I've been building this scraper (with some massive help from users here) to get data on some companies' debt with the public sector and I've been able to get to the site, input the desired search parameters and scrape the first 50 results (out of 300). The problem I've encountered is that this page's pagination has the following characteristics:
- It does not possess a next page button
- The URL doesn't change with the pagination
- The pagination is done with a Javascript script
Here's the code so far:
path_driver = "C:/Users/CS330584/Documents/Documentos de Defesa da Concorrência/Automatização de Processos/chromedriver.exe"

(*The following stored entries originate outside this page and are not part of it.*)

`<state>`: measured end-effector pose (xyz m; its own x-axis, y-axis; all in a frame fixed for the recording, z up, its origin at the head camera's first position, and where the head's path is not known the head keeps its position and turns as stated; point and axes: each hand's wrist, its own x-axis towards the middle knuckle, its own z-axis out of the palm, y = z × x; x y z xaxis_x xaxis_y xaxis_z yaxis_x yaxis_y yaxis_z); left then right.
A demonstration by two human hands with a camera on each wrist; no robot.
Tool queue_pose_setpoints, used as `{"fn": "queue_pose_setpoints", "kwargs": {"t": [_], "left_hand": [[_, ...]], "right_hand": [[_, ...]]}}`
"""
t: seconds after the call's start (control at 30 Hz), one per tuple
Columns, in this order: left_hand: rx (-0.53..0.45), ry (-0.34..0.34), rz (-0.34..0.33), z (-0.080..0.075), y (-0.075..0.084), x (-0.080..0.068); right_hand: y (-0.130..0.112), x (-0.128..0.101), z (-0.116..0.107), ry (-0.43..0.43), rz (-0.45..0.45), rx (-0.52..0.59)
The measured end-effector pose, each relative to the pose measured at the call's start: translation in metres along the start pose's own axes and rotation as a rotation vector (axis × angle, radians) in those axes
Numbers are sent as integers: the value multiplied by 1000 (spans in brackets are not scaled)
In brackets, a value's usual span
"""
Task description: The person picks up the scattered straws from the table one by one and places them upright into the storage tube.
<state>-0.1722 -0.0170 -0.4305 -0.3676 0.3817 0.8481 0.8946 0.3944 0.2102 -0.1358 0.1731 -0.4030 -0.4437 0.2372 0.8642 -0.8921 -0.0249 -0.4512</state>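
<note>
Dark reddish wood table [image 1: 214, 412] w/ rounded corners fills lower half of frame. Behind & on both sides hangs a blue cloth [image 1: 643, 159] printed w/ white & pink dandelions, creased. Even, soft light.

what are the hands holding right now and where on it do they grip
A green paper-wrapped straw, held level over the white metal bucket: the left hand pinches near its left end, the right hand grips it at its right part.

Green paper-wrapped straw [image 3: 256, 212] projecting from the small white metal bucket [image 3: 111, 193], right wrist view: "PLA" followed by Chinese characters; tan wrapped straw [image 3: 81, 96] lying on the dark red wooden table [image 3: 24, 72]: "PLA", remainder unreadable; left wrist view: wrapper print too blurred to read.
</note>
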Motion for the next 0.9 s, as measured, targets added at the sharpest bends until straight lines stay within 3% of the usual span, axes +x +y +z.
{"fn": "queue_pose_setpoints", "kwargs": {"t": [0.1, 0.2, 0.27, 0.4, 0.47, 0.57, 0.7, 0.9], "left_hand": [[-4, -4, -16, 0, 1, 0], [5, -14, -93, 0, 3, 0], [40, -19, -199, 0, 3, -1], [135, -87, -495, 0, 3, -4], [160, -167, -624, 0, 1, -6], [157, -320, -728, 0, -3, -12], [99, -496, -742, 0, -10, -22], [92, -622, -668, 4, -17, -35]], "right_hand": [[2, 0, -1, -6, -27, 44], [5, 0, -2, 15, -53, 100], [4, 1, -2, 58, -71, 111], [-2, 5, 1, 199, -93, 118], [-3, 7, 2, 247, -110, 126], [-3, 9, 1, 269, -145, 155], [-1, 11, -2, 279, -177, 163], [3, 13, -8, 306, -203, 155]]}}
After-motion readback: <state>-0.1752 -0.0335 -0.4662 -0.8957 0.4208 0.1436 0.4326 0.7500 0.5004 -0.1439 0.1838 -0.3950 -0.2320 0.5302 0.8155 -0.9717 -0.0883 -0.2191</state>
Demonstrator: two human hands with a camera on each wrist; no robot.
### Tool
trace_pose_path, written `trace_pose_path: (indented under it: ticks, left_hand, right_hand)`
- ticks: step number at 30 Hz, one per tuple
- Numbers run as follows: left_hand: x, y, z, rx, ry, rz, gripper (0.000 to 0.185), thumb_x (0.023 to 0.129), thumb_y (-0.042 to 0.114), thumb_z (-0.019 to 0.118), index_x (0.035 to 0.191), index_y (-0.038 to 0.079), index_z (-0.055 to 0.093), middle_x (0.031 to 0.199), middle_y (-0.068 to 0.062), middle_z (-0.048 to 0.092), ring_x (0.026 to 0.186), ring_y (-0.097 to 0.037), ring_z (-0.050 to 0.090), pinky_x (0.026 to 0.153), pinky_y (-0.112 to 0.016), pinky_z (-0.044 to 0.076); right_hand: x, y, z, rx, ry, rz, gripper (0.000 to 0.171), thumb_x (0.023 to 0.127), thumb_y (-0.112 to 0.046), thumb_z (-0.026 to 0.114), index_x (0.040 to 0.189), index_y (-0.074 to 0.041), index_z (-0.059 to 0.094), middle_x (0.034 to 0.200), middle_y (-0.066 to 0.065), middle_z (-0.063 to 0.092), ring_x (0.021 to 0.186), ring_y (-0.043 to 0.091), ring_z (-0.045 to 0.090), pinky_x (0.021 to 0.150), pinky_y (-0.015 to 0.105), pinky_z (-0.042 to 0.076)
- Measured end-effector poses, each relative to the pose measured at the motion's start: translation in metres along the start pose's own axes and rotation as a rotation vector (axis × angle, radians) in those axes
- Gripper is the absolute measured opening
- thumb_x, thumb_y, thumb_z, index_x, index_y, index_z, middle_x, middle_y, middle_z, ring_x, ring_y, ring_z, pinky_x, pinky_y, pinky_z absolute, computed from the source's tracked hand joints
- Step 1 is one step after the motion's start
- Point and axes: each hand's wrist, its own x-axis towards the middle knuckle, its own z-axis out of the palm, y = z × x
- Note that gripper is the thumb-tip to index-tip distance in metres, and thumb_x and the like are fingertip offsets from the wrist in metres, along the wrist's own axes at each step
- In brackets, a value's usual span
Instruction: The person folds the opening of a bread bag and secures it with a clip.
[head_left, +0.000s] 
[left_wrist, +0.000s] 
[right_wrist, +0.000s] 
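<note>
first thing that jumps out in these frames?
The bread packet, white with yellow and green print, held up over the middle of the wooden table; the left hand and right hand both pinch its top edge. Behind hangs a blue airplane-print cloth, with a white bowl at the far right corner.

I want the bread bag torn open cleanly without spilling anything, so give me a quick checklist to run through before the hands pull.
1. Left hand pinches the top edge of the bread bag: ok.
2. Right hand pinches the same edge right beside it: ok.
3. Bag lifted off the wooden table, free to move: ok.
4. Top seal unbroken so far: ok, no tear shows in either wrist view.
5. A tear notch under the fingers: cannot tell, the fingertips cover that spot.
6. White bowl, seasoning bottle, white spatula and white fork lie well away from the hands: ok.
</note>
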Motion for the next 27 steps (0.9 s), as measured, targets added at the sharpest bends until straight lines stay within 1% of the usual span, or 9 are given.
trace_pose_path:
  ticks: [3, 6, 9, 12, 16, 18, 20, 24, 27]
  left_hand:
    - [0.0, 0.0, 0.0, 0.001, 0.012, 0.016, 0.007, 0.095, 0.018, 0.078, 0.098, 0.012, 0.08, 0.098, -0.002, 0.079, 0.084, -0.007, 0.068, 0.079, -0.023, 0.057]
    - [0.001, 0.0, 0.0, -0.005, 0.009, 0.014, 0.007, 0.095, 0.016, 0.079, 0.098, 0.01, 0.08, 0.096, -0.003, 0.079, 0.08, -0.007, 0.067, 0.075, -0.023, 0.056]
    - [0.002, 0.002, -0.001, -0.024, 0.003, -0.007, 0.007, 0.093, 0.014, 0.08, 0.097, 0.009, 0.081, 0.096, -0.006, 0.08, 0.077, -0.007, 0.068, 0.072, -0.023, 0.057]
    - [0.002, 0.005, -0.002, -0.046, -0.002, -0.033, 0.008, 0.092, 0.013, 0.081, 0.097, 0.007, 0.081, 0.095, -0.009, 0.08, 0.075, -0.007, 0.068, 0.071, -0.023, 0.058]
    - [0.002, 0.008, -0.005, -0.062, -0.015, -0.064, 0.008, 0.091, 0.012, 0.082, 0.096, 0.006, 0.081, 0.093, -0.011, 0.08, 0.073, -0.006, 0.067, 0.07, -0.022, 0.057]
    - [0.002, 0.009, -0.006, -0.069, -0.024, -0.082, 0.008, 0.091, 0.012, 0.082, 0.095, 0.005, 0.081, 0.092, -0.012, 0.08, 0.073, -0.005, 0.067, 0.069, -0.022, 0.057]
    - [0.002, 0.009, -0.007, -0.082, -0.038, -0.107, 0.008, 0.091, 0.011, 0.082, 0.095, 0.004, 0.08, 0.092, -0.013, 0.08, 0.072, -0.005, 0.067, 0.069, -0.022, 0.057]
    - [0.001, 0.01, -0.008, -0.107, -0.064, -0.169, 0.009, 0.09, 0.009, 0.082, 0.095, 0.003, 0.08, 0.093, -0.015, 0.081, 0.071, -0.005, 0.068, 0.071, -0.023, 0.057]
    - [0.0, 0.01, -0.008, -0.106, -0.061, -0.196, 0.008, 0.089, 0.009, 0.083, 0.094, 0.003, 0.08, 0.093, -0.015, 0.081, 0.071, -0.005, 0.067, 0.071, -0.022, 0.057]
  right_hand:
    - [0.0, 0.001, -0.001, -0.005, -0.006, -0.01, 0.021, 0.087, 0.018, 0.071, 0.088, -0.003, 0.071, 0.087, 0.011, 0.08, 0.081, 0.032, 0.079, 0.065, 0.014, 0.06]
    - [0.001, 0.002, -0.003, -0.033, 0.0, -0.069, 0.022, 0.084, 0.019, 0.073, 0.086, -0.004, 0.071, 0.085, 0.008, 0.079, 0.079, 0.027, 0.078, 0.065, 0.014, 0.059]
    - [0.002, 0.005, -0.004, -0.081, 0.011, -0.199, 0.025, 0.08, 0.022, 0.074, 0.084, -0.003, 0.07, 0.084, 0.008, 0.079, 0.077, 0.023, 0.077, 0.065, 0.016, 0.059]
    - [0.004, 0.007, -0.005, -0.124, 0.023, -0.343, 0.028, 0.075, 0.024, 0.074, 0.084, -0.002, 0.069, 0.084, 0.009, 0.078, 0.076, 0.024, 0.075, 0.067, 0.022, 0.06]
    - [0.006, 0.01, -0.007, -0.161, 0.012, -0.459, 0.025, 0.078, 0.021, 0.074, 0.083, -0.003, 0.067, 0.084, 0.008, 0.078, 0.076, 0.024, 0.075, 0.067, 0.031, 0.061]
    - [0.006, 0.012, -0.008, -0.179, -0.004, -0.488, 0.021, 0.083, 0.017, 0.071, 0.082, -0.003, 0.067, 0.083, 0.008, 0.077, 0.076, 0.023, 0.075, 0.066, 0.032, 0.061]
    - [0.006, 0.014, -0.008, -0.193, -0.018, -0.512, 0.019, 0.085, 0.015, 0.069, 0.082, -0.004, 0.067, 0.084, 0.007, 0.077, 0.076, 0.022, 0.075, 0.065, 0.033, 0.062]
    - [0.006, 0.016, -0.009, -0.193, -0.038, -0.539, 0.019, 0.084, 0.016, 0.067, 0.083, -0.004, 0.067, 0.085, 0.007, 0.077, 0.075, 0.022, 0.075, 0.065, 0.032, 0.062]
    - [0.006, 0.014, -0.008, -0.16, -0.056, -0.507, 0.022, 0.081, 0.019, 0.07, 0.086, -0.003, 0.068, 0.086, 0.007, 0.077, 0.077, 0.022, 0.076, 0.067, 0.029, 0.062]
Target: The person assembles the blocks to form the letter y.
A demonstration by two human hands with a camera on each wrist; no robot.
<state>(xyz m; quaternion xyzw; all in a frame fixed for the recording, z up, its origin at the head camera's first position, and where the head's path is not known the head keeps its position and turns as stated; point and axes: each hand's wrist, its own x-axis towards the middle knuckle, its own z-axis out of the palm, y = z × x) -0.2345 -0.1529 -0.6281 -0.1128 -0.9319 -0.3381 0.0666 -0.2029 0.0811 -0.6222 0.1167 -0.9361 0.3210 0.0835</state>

website = "https://sat.sef.sc.gov.br/tax.NET/Sat.Dva.Web/ConsultaPublicaDevedores.aspx"
value_search = "300"
final_table = []
driver = webdriver.Chrome(path_driver)
driver.get(website)
search_max = driver.find_element_by_id("Body_Main_Main_ctl00_txtTotalDevedores")
search_max.send_keys(value_search)
btn_consult = driver.find_element_by_id("Body_Main_Main_ctl00_btnBuscar")
btn_consult.click()
driver.implicitly_wait(10)
cnpjs = driver.find_elements_by_xpath("//*[@id='Body_Main_Main_grpDevedores_gridView']/tbody/tr/td[1]")
empresas = driver.find_elements_by_xpath("//*[@id='Body_Main_Main_grpDevedores_gridView']/tbody/tr/td[2]")
dividas = driver.find_elements_by_xpath("//*[@id='Body_Main_Main_grpDevedores_gridView']/tbody/tr/td[3]")
for i in range(len(empresas)):
temp_data = {'CNPJ' : cnpjs[i].text,
'Empresas' : empresas[i].text,
'Divida' : dividas[i].text
}
final_table.append(temp_data)
How can I navigate through the pages in order to scrape their data ? Thank you all for the help!